Die 3D-Ausdrucke von Helens Händen

Nachdem Artec Eva Lite von Thorn an REMAP geliefert worden war, ließ man keine Zeit mehr verstreichen. Im Juni 2019 reiste Fraser auf die Inseln, traf die Schottin dabei zum ersten Mal von Angesicht zu Angesicht und scannte ihre Hände in 3D. Die entstandenen Scans bearbeitete er anschließend digital, fügte Stulpen hinzu und passte die Abmessungen an. Dadurch stellte er sicher, dass die Handschuhe später beim An- und wieder Ausziehen genug Spielraum haben würden. Der nächste Schritt bestand darin, 3D-Ausdrucke dieser Handschuhmodelle zu erhalten.

„Die begrenzte Größe der verfügbaren 3D-Drucker bedeutete, dass jede Handschuhform in zwei Teilen gedruckt und anschließend zusammengefügt werden musste“, erklärt Fraser. „Dragon Skin ist ein Silikonkautschuk aus zwei Komponenten. Bis zur Aushärtung ist die Mischung ziemlich flüssig und neigt dazu, allmählich abzusinken. Daher musste eine Drehvorrichtung entworfen und konstruiert werden, damit die aufeinanderfolgenden Schichten von Dragon Skin, die auf die Formen aufgetragen werden, gleichmäßig verteilt blieben und so Handschuhe mit gleichmäßigem Profil ergeben.“

Es gibt verschiedene Arten von Dragon Skin, die im ausgehärteten Zustand jeweils eine andere Kombination aus Festigkeit und Flexibilität bieten. Helen beschaffte sich mehrere Proben, um deren Verträglichkeit mit ihrer Haut zu überprüfen. Sie benutzte diese Proben auch, um die Eignung als Material für Schutzhandschuhe zu beurteilen. Letztendlich schlug sie Fraser drei Sorten vor, von denen sie dachte, dass sie funktionieren könnten. Fraser stellte dann mehrere Handschuhpaare her, wobei er die Sorten und die Anzahl der Schichten variierte, sodass die Schottin ausprobieren und beurteilen konnte, welche die beste Lösung bot.

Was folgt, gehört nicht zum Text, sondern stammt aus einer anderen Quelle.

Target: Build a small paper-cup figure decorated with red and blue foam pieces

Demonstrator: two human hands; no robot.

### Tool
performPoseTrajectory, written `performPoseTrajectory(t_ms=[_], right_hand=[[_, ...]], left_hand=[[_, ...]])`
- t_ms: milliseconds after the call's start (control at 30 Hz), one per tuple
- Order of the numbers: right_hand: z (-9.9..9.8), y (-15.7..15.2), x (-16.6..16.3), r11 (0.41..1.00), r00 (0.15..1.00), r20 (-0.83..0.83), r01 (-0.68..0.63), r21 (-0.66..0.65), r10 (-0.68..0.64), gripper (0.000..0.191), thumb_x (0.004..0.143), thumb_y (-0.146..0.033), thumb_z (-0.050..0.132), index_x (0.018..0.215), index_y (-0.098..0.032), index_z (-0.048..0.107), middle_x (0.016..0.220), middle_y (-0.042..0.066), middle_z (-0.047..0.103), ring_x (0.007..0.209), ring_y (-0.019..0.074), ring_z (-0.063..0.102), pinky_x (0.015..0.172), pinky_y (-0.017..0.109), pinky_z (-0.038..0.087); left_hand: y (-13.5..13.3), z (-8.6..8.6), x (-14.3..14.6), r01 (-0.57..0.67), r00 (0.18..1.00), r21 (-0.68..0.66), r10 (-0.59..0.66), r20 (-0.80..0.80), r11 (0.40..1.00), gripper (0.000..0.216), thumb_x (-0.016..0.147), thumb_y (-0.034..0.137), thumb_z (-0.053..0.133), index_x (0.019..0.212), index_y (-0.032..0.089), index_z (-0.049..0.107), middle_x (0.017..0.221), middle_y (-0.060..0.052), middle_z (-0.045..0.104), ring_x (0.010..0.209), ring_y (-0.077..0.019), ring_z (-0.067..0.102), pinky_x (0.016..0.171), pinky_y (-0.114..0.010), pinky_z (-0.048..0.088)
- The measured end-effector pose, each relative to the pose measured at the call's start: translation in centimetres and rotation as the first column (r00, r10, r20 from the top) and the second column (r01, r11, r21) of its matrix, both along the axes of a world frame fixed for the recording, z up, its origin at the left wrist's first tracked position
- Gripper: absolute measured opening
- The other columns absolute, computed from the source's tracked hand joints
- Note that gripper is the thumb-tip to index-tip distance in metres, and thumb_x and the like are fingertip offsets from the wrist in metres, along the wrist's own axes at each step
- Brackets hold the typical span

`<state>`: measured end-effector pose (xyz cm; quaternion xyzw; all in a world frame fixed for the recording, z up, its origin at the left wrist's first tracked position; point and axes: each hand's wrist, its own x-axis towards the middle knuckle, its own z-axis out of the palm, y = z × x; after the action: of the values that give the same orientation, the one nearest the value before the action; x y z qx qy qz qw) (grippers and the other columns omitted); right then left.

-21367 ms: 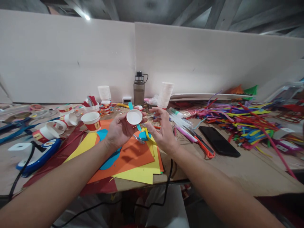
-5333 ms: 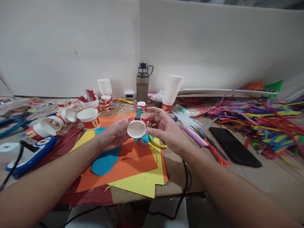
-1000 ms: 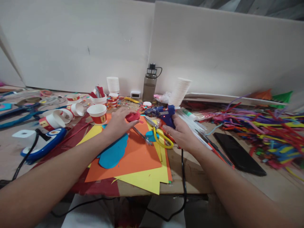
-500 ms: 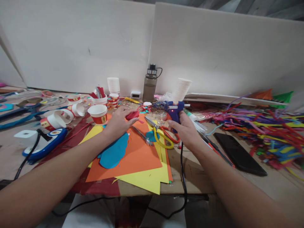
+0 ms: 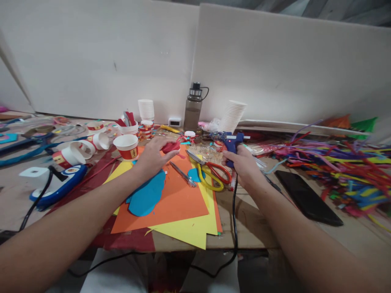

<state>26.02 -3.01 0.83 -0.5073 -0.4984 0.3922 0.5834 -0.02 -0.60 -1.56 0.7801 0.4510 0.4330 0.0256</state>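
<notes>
My right hand (image 5: 243,162) is wrapped round the grip of a blue hot glue gun (image 5: 233,142). The gun's nozzle points left, a white glue stick pokes out at its back, and a black cord hangs from the handle. Between thumb and fingers of my left hand (image 5: 155,156) is a red piece (image 5: 171,147), perhaps of paper, partly covered by the fingers. Under that arm lies a blue cut-out (image 5: 146,197) on an orange sheet (image 5: 180,203). Tweezers (image 5: 183,174) and scissors with yellow handles (image 5: 210,182) rest between my hands, beside a red-handled pair (image 5: 224,173).
Left stand a paper cup (image 5: 126,147) and several tipped cups. A water bottle (image 5: 193,110) and stacked white cups (image 5: 233,116) are at the back by the white panel. On the right lie a black phone (image 5: 308,197) and a heap of coloured pipe cleaners (image 5: 345,167).
My right hand has shifted a little right with the glue gun, drawing its nozzle away from the red piece. My left hand stays nearly in place, its fingers slightly lower over the red piece.
</notes>
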Motion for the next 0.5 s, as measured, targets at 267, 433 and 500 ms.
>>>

Die erste Charge maßgefertigter Handschuhe neben den auf der Drehvorrichtung montierten Formen.

Nun hat die Frau die erste Lieferung erhalten und ist dabei sie zu testen. Während das Team noch an Verbesserungen des Endprodukts arbeitet, hat sie bereits einen Unterschied festgestellt: „Ich kann wohl nicht einmal ansatzweise beschreiben, wie viel einfacher es ist, wenn keine Handschuhfinger teilweise abstehen oder aber die Handschuhe auf die eingeklemmten Finger drücken“.

Abschließend

Die Entwicklung weiterer Verbesserungen sowohl der Gesichtsmaske als auch der Handschuhe ist zurzeit im Gange. Eins ist jedoch jetzt schon klar ersichtlich: Weder die Gesichtsform noch die Form von der Hände hätte ohne die Anwendung von 3D-Scantechnologie angemessen ermittelt werden können. „Der Scanner Artec Eva Lite hat uns diese Technologie geliefert“, sagt Fraser. „Ohne ihn und ohne Thorns Unterstützung wäre keines der Projekte mit der für eine effektive Lösung erforderlichen Genauigkeit verwirklicht worden.“

„Für eine Organisation wie REMAP arbeiten zu können und die Möglichkeit zu haben, dort zu helfen, wo nichts anderes zur Verfügung steht, ist für mich ein Privileg“, so Bill Fraser. Bedauerlicherweise scheint es in diesen Zeiten stark eingeschränkter Möglichkeiten oft so zu sein, dass die Betroffenen das Gefühl haben, von Organisationen im Stich gelassen zu werden, wenn sie besonders auf die benötigte Hilfe angewiesen sind. REMAP setzt seine Arbeit fort, um maßgeschneiderte Lösungen für Menschen mit Behinderungen zu finden, deren Einschränkungen im Alltag Probleme bereiten und sich daher besonderen Herausforderungen stellen müssen.